╭─ Material provided

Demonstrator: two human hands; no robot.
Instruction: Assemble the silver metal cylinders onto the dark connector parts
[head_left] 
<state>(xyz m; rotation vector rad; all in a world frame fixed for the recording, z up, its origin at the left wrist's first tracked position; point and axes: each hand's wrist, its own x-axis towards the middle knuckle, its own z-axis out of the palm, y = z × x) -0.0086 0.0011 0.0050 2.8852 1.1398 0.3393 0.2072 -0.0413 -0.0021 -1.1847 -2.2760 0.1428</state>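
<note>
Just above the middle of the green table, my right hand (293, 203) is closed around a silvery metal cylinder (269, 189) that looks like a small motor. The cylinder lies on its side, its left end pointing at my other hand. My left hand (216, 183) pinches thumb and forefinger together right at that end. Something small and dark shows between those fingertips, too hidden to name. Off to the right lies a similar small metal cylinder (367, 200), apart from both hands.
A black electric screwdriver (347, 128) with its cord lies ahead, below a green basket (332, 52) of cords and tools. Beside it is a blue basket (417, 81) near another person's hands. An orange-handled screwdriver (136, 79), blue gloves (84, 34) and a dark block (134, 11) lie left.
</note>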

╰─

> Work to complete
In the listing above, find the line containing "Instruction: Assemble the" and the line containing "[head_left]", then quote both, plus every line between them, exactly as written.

> Answer for the task
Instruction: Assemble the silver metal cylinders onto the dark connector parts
[head_left] 

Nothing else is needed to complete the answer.